Track per-peer fragment memory usage, using the existing per-fqdir
memory tracking logic.
Signed-off-by: Richard Gobert <[email protected]>
---
include/net/inet_frag.h | 11 ++------
include/net/inetpeer.h | 1 +
net/ieee802154/6lowpan/reassembly.c | 2 +-
net/ipv4/inet_fragment.c | 36 ++++++++++++++++++++-----
net/ipv4/inetpeer.c | 1 +
net/ipv4/ip_fragment.c | 4 +--
net/ipv6/netfilter/nf_conntrack_reasm.c | 2 +-
net/ipv6/reassembly.c | 2 +-
8 files changed, 38 insertions(+), 21 deletions(-)

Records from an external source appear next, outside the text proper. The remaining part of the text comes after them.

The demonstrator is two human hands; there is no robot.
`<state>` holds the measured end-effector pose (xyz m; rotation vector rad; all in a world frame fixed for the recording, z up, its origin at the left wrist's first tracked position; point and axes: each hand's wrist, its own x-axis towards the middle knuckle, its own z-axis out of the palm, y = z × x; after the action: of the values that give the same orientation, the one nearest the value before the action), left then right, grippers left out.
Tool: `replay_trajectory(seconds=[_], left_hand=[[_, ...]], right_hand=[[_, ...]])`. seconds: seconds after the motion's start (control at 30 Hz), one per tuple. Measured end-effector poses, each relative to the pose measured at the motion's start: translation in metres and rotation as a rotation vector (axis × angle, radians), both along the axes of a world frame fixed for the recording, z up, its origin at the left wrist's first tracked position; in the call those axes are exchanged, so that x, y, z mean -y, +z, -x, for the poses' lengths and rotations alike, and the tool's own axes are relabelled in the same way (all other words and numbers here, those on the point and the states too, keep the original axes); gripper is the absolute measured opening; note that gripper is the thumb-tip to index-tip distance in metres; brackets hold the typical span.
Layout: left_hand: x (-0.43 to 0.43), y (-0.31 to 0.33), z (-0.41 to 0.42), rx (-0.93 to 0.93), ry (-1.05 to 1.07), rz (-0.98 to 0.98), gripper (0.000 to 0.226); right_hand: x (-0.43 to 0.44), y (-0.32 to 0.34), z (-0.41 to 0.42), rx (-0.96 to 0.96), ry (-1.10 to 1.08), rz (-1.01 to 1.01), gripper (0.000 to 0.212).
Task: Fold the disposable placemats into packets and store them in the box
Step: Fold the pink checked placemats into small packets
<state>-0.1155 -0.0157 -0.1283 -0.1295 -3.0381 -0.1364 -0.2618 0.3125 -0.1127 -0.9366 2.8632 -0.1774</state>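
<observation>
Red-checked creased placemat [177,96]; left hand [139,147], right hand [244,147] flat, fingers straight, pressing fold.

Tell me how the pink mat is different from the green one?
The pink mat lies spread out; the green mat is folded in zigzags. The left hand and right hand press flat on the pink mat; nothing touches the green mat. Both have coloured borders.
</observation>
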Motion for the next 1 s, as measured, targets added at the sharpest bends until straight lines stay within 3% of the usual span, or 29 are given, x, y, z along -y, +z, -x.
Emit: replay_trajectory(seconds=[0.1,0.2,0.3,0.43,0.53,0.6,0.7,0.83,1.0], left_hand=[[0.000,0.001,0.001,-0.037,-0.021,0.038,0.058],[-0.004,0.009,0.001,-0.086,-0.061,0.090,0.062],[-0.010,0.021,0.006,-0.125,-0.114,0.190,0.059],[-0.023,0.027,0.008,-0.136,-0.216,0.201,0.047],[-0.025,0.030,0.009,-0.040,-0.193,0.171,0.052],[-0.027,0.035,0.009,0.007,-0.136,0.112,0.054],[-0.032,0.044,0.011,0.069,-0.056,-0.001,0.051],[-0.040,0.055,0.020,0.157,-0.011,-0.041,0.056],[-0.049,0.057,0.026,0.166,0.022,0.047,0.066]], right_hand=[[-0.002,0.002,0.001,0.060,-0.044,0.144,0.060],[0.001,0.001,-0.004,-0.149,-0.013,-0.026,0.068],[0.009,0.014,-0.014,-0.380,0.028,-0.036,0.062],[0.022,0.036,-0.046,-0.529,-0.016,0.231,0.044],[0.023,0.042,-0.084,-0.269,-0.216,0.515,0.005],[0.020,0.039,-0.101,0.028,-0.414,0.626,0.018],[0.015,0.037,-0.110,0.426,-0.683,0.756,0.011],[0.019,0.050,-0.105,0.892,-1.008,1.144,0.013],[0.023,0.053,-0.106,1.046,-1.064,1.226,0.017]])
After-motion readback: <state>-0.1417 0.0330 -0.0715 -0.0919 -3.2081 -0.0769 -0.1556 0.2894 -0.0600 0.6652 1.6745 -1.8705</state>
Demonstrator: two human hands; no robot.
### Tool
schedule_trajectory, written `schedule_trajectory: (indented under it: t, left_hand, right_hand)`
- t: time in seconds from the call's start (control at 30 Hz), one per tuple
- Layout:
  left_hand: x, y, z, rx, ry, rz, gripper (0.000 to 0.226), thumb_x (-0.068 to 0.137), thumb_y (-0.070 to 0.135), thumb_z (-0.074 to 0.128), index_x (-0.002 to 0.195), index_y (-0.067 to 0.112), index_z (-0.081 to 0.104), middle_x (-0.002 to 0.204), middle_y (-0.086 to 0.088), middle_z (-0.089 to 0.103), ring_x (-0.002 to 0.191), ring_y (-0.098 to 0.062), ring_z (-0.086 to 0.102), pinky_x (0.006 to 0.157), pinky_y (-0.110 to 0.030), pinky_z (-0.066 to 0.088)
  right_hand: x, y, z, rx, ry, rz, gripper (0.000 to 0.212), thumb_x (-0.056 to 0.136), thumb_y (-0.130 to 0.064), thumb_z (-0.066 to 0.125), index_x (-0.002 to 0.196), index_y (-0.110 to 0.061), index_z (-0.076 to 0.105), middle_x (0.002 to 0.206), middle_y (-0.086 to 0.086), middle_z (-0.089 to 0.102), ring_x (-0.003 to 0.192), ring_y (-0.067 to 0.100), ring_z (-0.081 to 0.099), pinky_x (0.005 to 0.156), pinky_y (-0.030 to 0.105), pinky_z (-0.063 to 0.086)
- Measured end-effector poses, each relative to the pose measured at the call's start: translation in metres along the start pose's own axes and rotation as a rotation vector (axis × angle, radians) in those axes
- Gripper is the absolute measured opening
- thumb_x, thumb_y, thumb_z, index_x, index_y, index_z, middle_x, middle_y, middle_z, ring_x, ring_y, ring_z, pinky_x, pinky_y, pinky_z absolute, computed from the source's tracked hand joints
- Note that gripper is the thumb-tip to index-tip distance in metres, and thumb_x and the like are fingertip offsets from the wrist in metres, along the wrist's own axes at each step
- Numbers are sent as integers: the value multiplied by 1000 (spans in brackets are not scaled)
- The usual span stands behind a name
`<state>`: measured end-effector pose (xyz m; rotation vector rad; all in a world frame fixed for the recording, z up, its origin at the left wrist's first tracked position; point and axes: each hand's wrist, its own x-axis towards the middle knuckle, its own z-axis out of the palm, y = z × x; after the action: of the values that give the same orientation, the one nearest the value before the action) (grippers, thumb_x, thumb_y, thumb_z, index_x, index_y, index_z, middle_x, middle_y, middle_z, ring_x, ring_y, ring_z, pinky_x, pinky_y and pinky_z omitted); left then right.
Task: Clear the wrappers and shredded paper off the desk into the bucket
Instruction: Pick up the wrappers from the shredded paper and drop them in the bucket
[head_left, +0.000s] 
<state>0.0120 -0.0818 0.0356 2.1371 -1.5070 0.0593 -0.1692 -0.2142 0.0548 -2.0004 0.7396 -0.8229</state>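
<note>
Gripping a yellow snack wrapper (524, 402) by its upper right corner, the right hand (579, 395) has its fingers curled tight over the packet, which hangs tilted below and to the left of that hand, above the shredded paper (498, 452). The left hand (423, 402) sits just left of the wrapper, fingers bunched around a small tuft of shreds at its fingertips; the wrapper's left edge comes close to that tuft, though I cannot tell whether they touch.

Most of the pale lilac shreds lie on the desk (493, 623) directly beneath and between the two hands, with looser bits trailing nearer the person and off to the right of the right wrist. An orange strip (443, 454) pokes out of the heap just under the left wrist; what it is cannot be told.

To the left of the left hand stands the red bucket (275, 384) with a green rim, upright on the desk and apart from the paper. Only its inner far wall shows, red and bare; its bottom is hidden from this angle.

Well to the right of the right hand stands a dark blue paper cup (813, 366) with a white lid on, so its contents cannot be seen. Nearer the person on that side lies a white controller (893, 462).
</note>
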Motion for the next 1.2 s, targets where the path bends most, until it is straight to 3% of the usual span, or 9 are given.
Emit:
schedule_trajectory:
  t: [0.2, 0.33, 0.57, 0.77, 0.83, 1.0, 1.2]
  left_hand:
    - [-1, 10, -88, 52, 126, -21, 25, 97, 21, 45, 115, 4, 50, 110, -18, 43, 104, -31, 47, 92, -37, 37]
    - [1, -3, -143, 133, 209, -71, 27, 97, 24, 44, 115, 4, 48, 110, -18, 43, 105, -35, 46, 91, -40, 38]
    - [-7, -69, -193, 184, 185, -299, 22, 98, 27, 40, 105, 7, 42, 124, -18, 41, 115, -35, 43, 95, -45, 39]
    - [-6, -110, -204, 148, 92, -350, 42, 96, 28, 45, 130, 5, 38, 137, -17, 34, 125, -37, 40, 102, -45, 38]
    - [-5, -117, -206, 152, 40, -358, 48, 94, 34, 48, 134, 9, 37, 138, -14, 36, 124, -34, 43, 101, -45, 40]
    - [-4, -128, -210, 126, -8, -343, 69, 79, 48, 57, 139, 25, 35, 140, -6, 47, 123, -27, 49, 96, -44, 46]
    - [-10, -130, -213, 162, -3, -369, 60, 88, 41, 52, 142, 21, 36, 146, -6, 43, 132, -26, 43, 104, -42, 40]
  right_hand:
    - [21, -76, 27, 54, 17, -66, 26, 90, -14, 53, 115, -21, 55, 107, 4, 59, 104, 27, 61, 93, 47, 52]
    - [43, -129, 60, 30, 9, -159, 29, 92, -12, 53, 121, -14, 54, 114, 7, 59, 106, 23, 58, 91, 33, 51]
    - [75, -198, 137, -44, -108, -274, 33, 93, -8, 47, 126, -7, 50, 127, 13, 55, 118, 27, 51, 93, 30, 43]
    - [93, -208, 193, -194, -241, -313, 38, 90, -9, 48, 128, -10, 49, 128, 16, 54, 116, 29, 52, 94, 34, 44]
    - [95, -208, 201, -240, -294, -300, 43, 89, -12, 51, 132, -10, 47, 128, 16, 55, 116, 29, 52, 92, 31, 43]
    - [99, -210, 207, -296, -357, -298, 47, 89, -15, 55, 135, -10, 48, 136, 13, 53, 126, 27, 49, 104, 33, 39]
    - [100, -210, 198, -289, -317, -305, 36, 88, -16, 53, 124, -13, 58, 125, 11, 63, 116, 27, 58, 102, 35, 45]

diff --git a/include/net/inet_frag.h b/include/net/inet_frag.h
index 05d95fad8a1a..077a0ec78a58 100644
--- a/include/net/inet_frag.h
+++ b/include/net/inet_frag.h
@@ -155,15 +155,8 @@ static inline long frag_mem_limit(const struct fqdir *fqdir)
return atomic_long_read(&fqdir->mem);
}
-static inline void sub_frag_mem_limit(struct fqdir *fqdir, long val)
-{
- atomic_long_sub(val, &fqdir->mem);
-}
-
-static inline void add_frag_mem_limit(struct fqdir *fqdir, long val)
-{
- atomic_long_add(val, &fqdir->mem);
-}
+void sub_frag_mem_limit(struct inet_frag_queue *q, long val);
+void add_frag_mem_limit(struct inet_frag_queue *q, long val);
/* RFC 3168 support :
* We want to check ECN values of all fragments, do detect invalid combinations.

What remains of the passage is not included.